A Guest Post from Dr. Hyun Sook Foley
Contrary to what you may have been taught or maybe just assumed, you do not have to live a successful life first and then tell your testimony once your life is polished and perfect. You don’t have to suddenly start making great choices and produce astonishing results in every area you touch before your story is worth hearing and telling. Instead, when you learn to tell your story the way God does, you’ll discover that you really are already in the middle of something truly amazing, right in the midst of your difficulties. You are already on a hero’s journey.
And it’s okay if you’re not the heroic type, because the heroics come from God. We’re the recipients of His heroics, not the other way around.
A close reading of the Bible reveals that God never gives anyone a victim story or a life consigned to failure. “No,” says the apostle Paul to the Roman Christians, “in all these things we are more than conquerors through him who loved us.” He who loved us is God. Human beings are created in the image of God, and God is no victim.

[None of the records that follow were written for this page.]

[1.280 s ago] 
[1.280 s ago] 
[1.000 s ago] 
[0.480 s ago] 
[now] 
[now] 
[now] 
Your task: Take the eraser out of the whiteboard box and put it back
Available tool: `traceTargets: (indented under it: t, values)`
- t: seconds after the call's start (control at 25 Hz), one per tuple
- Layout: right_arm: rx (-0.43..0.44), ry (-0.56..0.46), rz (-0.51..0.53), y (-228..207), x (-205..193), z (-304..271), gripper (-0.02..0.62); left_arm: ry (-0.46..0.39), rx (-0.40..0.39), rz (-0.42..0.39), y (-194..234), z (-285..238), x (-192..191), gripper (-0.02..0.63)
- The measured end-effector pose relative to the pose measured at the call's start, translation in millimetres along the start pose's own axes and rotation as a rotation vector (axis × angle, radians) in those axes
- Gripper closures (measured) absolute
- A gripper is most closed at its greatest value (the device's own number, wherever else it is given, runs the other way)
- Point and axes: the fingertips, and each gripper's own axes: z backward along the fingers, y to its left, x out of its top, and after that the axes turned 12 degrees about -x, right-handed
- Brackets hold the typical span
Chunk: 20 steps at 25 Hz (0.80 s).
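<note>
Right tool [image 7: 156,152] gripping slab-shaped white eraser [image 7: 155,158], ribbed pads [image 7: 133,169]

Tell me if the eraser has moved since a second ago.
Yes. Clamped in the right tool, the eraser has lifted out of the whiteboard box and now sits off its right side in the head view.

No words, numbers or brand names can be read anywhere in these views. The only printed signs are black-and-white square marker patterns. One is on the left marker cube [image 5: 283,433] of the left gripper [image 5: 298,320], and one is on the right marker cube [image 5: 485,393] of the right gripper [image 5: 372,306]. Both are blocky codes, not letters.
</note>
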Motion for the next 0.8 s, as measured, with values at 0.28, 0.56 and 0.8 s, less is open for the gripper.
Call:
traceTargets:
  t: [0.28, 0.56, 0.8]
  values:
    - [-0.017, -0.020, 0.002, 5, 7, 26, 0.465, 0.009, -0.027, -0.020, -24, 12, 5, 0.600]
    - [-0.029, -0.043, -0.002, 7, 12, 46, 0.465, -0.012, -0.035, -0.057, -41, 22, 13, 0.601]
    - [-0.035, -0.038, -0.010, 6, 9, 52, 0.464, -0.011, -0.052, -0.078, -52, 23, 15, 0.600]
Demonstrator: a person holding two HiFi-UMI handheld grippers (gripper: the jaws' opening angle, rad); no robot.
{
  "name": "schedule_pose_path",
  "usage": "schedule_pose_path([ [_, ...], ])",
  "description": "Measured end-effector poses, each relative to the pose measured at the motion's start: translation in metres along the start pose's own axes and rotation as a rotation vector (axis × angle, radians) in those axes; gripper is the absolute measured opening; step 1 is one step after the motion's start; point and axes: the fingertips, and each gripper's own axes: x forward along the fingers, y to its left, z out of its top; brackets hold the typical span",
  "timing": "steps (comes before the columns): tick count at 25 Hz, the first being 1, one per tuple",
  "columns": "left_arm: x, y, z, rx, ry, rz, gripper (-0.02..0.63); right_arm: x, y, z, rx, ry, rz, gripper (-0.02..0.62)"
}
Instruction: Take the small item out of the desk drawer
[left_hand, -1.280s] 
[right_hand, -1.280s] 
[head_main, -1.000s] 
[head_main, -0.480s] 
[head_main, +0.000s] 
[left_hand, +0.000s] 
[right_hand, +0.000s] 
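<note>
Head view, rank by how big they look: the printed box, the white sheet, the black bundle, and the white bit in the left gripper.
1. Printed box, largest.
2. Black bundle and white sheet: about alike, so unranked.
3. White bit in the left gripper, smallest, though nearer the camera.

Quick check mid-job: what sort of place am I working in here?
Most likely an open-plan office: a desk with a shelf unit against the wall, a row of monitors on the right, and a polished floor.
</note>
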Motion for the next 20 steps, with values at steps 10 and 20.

Victim stories come from Satan, who, according to John 10:10, “comes only to steal and kill and destroy.” And nothing can steal, kill, and destroy your life as a victim story can. God, on the other hand, only narrates redemptive stories, or what we might call hero stories. And He reserves hero status for individuals who simply trust in that truth and in His goodness, and thus let Him narrate their lives accordingly. Wouldn’t you rather let God narrate your life story than Satan? That’s all that being a hero requires.
Nearly two decades of work with North Korean Christians has led me to recognize that the difference between those who are happy and those who are traumatized does not lay in their experiences but rather in the narrative frame they use to understand and tell their stories, right as they are in the midst of living them. I coach traumatized North Koreans to narrate their life stories using a different frame than the ones they learned from North or South Korea–a biblical frame, where God can be revealed as guiding and caring for them at each step. With surprisingly little outside coaching, life change became possible for these North Koreans because they changed the way they told, thought about, and lived their stories. In very much the same way, you can learn to change the way you tell your story, and the way you think about it.

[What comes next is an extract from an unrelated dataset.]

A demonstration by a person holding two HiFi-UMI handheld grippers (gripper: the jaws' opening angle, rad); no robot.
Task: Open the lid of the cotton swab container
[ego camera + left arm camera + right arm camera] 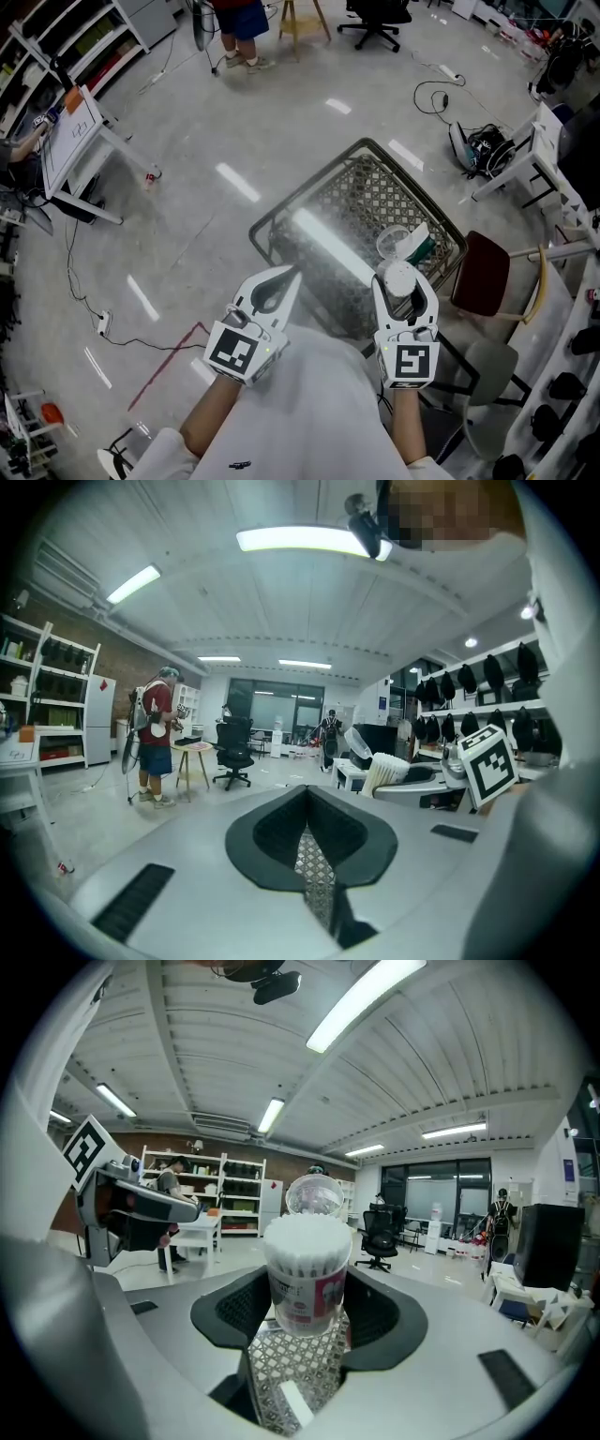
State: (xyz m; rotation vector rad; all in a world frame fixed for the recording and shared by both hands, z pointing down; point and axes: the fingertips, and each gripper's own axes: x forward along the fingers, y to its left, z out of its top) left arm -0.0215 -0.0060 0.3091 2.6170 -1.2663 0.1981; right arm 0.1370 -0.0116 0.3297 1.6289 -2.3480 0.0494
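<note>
The cotton swab container (307, 1277) is a clear round tub with a pink-and-white label, packed with white swabs. It stands upright between the jaws of my right gripper (305, 1330), which is shut on its lower body. Its clear round lid (314, 1195) is flipped up behind the rim, leaving the swab tips bare. In the head view the container (398, 278) sits in the right gripper (405, 292), with the lid (394, 243) beyond it. My left gripper (286, 279) is held alongside on the left, shut and empty. The left gripper view shows its jaws (309, 819) together and the container (384, 772) off to the right.
A black wire-mesh cart (366, 211) stands on the floor right below both grippers. A dark red chair (483, 272) is at its right. A tilted white board on legs (70, 141) stands far left; cables (431, 94) and a person's legs (239, 33) are farther off.
</note>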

In fact, my own life has been fundamentally transformed by changing my narrative frame. Like you, perhaps, I have experienced a number of near-crippling psychological, spiritual, and physical episodes over the years, including losing my health, getting divorced, being physically abused, and suffering the painful betrayal of close friends. As each difficult episode was added to my life story, I became more and more tempted to narrate it as a sad, broken, and disappointing story.

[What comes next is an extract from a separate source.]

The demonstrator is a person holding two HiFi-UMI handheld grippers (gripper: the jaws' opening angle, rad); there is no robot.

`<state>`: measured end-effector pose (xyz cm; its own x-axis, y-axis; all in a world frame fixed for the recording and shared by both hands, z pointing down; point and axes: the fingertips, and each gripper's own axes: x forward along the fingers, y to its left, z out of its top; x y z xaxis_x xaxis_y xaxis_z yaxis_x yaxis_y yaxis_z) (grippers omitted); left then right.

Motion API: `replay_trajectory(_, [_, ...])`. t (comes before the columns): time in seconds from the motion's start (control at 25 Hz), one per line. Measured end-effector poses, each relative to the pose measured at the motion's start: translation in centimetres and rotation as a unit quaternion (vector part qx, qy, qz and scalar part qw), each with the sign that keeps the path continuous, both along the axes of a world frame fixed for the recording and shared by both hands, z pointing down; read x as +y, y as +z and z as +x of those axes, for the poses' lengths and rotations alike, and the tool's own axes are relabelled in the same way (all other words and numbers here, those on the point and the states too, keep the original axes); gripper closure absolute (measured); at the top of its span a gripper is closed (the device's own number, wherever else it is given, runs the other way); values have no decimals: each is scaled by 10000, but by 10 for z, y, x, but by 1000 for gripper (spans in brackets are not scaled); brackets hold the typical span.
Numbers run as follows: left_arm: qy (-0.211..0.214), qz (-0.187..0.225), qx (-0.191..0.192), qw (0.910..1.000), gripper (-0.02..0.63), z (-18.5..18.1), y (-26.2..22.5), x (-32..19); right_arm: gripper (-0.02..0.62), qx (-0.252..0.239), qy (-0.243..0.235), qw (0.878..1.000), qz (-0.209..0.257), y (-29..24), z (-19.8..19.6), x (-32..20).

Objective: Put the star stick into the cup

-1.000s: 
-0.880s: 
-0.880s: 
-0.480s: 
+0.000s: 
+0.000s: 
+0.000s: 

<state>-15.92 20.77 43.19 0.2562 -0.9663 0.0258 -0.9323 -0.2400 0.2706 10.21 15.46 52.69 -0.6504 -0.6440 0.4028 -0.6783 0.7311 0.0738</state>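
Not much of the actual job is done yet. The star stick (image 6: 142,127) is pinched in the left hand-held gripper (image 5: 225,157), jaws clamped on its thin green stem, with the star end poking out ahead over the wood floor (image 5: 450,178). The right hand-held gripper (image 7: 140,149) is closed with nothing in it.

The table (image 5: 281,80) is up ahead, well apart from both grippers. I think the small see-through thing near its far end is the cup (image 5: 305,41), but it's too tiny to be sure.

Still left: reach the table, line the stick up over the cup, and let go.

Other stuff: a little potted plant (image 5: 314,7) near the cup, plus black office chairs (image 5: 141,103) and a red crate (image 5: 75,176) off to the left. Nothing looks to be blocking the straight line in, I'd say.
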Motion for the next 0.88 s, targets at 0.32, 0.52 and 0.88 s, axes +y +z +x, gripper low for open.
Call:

But what I learned through coaching North Koreans through trauma is that the path to positive life change did not begin with us somehow starting to get everything right in our lives but rather in us first getting the narrative frame itself right. In fact, until you get the narrative frame right, very little else will go right in your life. The wrong narrative frame will lead you to make unsatisfactory choices, as I did. I needed to learn to tell, hear, and live my story for God’s glory, not my own. That meant embracing His narrative form, which is always gracious, redemptive, and Christ-centered, rather than the narrative forms of the cultures around me (American and Korean) which were either self-focused, shame based, or success oriented.
Take it from North Koreans: Learning how to hear and tell your story the way that God does is the key to coming to greater peace with yourself, others, and God even though you might be right in the midst of nearly impossible circumstances. It is these challenges that make your story so very, very good and important, after all.